The installer quits with an error message stating not to use a system-managed paging file size.

Hard Drive Space

10 GB free disk space.

Browser

One of the following:

  • Internet Explorer 8.x, 9.x, 10.x, or 11.x, but only in Compatibility View

Note

 
When using Internet Explorer (any version) to download the client, ensure that the following setting is correct: Internet Explorer > Tools > Internet Options > Advanced > Security > clear the “Do not save encrypted pages to disk” checkbox. If this setting is not correct (i.e., the checkbox is checked), attempts to download the client will fail.

Tip

 
To use Compatibility View in Internet Explorer, navigate to Tools > Compatibility View Settings, and add the Security Manager server as a “website to be displayed in Compatibility View.”
  • Firefox 15.0.1 and above supported and recommended

Java Plug-in

There is no requirement to have JRE installed. It is required to have Java scripts enabled in the web browser. The version supported is Azul JRE 1.8.0 update 322.

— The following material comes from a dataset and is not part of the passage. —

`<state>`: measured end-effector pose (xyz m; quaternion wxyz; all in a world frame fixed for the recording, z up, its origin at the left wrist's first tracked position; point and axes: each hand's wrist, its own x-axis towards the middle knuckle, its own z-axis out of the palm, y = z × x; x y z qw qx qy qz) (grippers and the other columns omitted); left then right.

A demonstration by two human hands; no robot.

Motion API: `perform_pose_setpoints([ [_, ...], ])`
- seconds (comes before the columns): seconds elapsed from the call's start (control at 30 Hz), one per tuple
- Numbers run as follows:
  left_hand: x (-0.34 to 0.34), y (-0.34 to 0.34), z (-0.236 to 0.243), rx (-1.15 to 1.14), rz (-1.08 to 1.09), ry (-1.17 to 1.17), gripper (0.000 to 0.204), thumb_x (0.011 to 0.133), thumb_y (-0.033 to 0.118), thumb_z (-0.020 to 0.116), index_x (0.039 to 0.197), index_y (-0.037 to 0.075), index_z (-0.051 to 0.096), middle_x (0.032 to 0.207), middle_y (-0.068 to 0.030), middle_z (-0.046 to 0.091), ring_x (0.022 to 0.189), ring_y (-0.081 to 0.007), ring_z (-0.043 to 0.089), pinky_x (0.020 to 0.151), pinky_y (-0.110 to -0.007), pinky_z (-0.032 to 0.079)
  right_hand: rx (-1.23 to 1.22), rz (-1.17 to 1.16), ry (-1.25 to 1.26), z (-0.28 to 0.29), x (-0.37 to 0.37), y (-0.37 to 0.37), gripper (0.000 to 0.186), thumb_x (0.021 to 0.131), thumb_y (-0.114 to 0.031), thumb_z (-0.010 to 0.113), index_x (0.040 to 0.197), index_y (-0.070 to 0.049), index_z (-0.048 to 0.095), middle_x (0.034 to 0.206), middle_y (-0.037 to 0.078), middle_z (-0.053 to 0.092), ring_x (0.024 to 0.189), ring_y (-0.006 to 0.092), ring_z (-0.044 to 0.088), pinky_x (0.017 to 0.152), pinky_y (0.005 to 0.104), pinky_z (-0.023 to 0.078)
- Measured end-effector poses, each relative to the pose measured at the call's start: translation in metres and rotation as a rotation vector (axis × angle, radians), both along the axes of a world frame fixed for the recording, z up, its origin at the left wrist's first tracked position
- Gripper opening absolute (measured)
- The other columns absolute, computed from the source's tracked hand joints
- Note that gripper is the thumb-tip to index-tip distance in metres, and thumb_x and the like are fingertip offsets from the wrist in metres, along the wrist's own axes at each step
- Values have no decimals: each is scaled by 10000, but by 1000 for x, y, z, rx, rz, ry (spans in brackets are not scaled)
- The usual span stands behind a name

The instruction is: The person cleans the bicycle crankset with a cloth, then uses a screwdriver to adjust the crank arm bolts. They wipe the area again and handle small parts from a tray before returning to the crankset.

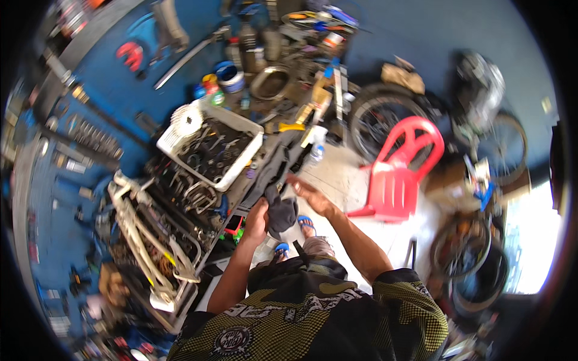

The Security Manager client includes an embedded and completely isolated version of Java (Azul JRE 1.8.x). This Java version does not interfere with your browser settings or with other Java-based applications.

Windows user account

You must log into the workstation with a Windows user account that has Administrator privileges to use the Security Manager client.

Although some features of the client might work with lesser privileges, only Administrator users are fully supported.